On October 12, Merkin Hall presented one of a series of concerts held under the intriguing banner of Chamber Jazz of which this particular night's program fit rather neatly if not a bit abstractly into, though as far as concepts go, this evening was more chamber and less jazz. It was billed under the confusing title of Cecil Taylor + 2 followed by a triple space, then Mark Feldman violin Sylvie Courvoisier piano. We all of course assumed, and I mean everyone I spoke to, that Cecil was playing with a trio and Mark and Sylvie were doing a duo. As it turned out, the latter was true but the former, completely unexpectedly, was a solo performance (my favorite Taylor setting.)
The evening began with Feldman and Courvoisier playing a magnificent selection of short pieces from John Zorn's Book of Angels. These are some of Zorn's most witty, playful, complex and post-modern compositions. Most of their foundations are built around the melodies of Eastern Europe a la Masada but sprinkled throughout with musical quotes (clearly from Mozart's "Eine Kleine Nachtmusic," with hints of Debussy, Beethoven, Bartok, and many other great composers). This husband and wife team has been playing together for years; both have grown in strength as well as virtuosity. Their set was like hearing two distinct voices becoming one complete entity as they breezed through this set of complicated pieces composed by one of the few American rebel geniuses of our times. Original, ecstatic and roughly hewn as any smooth stone can get.
And speaking of roughly hewn rebels, solid independent thinkers, and geniuses, set two brought us the great Cecil Taylor in one of the best solo performances I have ever seen by him. Sure as script, sure as fire. He began with a short crepuscular poem, then sat at the piano and for the next hour and 15 minutes gave us true chamber music, a piece that could be considered a piano sonata in four distinct movements ranging from the tumultuous to the sublime as only Cecil can do it, with the briefest pauses and rustling of papers between movements.

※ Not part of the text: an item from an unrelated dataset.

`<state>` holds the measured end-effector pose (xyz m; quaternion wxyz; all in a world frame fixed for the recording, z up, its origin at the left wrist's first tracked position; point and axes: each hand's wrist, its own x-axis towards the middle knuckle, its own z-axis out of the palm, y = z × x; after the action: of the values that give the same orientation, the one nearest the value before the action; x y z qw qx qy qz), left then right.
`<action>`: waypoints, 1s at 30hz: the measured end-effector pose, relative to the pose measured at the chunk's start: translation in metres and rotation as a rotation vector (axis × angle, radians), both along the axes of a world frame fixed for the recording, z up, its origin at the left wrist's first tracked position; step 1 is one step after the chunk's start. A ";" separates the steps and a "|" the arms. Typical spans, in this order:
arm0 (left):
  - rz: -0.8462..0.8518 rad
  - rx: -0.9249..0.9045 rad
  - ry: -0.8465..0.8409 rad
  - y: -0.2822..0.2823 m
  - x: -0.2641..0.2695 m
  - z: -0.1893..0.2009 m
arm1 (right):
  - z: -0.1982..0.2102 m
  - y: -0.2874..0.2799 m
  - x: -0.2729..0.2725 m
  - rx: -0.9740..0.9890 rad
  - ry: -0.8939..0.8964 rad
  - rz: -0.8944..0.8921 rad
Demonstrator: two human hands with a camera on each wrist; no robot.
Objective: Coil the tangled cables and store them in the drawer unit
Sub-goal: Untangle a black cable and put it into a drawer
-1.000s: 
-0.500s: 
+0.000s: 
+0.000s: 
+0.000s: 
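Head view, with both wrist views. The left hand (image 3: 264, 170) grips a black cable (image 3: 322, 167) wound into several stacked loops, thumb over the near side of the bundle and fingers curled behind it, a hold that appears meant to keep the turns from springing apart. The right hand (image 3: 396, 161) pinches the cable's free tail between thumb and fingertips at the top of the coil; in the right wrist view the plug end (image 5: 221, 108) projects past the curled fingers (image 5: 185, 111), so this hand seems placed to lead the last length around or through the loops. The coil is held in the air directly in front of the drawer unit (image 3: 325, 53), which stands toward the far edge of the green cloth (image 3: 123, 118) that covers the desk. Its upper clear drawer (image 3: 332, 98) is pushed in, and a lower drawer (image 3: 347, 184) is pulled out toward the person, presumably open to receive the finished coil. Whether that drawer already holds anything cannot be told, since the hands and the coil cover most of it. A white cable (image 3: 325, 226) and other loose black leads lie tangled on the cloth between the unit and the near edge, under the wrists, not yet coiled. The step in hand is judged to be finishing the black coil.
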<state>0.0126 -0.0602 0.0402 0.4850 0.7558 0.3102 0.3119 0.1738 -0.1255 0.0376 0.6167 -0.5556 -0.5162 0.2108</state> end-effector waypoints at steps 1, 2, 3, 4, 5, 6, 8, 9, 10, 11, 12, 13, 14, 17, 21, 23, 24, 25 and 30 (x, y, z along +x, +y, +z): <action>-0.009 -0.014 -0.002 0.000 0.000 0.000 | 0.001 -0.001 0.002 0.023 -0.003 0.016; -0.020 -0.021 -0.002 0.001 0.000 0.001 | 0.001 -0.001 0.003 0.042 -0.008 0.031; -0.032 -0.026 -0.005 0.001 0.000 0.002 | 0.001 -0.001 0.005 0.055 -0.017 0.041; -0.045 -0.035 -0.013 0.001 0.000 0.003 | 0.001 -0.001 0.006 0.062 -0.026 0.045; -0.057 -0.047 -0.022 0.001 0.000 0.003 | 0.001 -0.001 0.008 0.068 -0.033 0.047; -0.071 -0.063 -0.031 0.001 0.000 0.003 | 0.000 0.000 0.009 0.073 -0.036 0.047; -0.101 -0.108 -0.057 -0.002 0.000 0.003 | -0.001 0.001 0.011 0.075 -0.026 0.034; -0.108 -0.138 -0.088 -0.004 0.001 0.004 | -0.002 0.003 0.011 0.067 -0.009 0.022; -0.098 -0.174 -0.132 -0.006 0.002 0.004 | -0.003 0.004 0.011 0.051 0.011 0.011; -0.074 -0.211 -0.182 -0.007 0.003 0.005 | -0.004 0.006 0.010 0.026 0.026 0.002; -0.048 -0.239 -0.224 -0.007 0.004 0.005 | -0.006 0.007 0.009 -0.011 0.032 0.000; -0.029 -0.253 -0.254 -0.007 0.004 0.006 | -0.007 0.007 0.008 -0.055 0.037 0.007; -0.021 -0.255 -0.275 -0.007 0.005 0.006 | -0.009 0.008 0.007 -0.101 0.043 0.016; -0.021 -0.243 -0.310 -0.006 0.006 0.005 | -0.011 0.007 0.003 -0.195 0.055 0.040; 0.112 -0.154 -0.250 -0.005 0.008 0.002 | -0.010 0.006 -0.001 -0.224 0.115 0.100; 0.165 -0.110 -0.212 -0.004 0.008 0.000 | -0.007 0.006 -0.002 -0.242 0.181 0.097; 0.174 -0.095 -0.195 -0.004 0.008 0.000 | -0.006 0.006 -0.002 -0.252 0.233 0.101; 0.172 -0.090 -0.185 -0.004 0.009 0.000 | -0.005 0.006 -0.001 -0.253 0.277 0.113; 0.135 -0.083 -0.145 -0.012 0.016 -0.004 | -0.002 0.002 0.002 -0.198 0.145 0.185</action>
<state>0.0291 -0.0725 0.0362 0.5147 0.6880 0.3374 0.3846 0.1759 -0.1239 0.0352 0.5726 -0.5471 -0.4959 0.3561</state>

This was my dream of the ultimate solo concert filled with blocks of singular dark chords, deep breathing AHHHHHHH's, thick tone clusters, and soft - almost romantic - and melodious lines of musical text. I kept thinking Axis. At the Axis imagining then watching his fingers as they danced stomped and swirled all over the keys. Scaly, reptilian ragtime to pure Ellingtonia to beyond the most complex of so-called 20th century Euro-centric classical lingo. His fingers, mind, soul. What they can still capture, project and transcend. Impressionistic and expressionistic all at once, filled with fierce tenderness and calm storms. A language still, only and all his own. This was a night I shall always remember - and as far as chamber music of any kind goes, one of the best. - Steve Dalachinsky
Born in Brooklyn, Mr. Dalachinsky is a writer, poet, and jazz expert. He's released numerous collections of his poetry, the latest being The Final Nite & Other Poems: Complete Notes from a Charles Gayle Notebook 1987-2006 (Ugly Duckling Presse). And he's had three albums released, most recently a collaboration with Matthew Shipp, Phenomena of Interference (Hopscotch).